If format is not one of {"dict", "json", "df"}.

Returns:

Type Description
Union[dict[str, str], str, DataFrame]

dict[str, dict[str, str]] | str | pandas.DataFrame: Labels mapping in the requested format.

Examples:

>>> import pandas as pd
>>> df = pd.DataFrame({
...     "name": ["q1", "q2"],
...     "choiceList": [
...         {"choices": [{"name": "yes", "label": "Yes"}, {"name": "no", "label": "No"}]},
...         {"choices": [{"name": "a", "label": "Option A"}, {"name": "b", "label": "Option B"}]}
...     ]
... })
>>> get_choice_labels(df, format="dict")
{'q1': {'yes': 'Yes', 'no': 'No'}, 'q2': {'a': 'Option A', 'b': 'Option B'}}
>>> print(get_choice_labels(df, format="json"))
>>> get_choice_labels(df, format="df")

data_bridges_knots.labels.map_value_labels(survey_df, xlsform_df)
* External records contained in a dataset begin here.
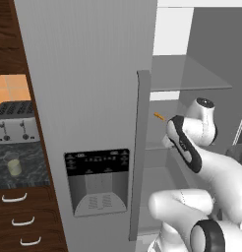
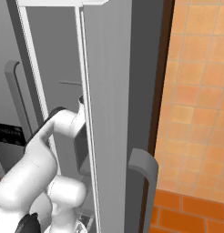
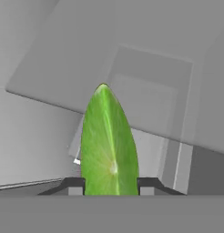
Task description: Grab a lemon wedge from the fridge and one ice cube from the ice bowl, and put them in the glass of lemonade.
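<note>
Your end effector (image 3: 110,185) pinches the lemon wedge (image 3: 109,143) by its broad base inside the open fridge (image 1: 93,74), tip pointing away. You should judge it light, soft and slick: keep pressure gentle across the flat faces. The glass of lemonade (image 1: 14,164) waits on the counter (image 1: 29,170) far left.

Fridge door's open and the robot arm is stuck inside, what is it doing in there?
The white arm is reaching into the open fridge. In the hand view its tool is shut on a bright green lemon wedge, one finger on each side. The glass of lemonade where the wedge should go waits on the dark counter to the left, in front of the toaster. A thin orange sliver lies on a fridge shelf.
</note>
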Available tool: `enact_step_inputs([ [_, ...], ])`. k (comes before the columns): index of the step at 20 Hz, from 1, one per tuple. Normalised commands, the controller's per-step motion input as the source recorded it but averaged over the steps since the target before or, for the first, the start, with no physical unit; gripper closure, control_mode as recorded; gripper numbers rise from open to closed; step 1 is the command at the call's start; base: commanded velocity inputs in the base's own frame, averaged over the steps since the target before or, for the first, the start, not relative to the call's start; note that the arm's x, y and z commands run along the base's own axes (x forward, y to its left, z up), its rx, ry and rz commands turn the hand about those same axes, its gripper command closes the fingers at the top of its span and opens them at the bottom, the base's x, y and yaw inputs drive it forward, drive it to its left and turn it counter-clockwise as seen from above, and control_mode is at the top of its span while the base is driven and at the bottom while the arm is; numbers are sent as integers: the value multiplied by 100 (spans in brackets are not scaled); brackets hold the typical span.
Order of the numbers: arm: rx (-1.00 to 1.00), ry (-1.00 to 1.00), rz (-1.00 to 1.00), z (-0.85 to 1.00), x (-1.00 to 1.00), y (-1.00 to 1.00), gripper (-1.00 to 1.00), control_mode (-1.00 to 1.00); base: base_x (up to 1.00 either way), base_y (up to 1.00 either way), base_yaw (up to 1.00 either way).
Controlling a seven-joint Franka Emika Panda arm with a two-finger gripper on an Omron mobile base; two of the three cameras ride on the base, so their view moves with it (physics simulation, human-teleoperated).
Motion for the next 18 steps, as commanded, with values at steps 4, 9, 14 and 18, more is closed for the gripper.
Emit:
enact_step_inputs([
  [4,0,-16,0,24,-100,28,100,-100,0,0,0],
  [9,0,-12,0,54,-100,22,100,-100,0,0,0],
  [14,0,-5,0,82,-95,12,100,-100,0,0,0],
  [18,0,-4,0,75,-86,3,100,-100,0,0,0],
])
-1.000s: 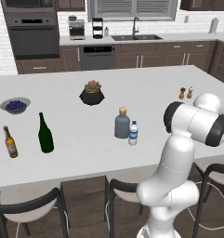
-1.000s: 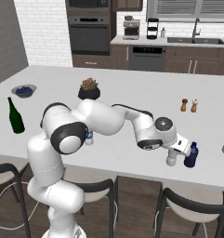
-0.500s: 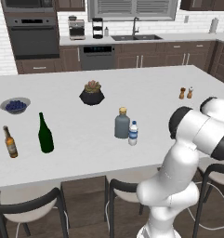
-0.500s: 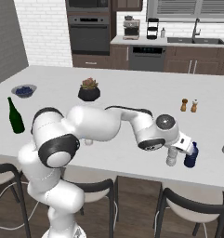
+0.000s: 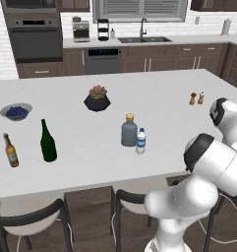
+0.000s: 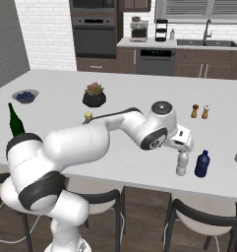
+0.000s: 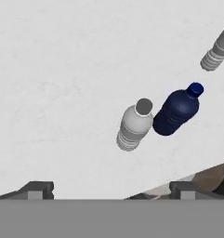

Map numerical choice values to human-readable labels based on XLSForm choices to a DataFrame.

Parameters:

Name Type Description Default
survey_df DataFrame

The survey data with coded values.

required
xlsform_df DataFrame

DataFrame containing "name" and "choiceList". Each choiceList entry includes a "choices" list of dicts with keys "name" (code) and "label" (display text).

required

Raises:

Type Description
KeyError

If required columns ("name", "choiceList") or keys in the choices ("name", "label") are missing.

Example

import pandas as pd survey = pd.DataFrame({"q1": ["yes", "no"], "q2": ["a", "b"]}) xls = pd.DataFrame({ ... "name": ["q1", "q2"], ... "choiceList": [ ... {"choices": [{"name": "yes", "label": "Yes"}, {"name": "no", "label": "No"}]}, ... {"choices": [{"name": "a", "label": "Option A"}, {"name": "b", "label": "Option B"}]} ... ] ... }) map_value_labels(survey, xls)

Returns:

Type Description
DataFrame

pandas.DataFrame: A copy of survey_df where columns present in the

DataFrame

XLSForm mapping have codes replaced by labels.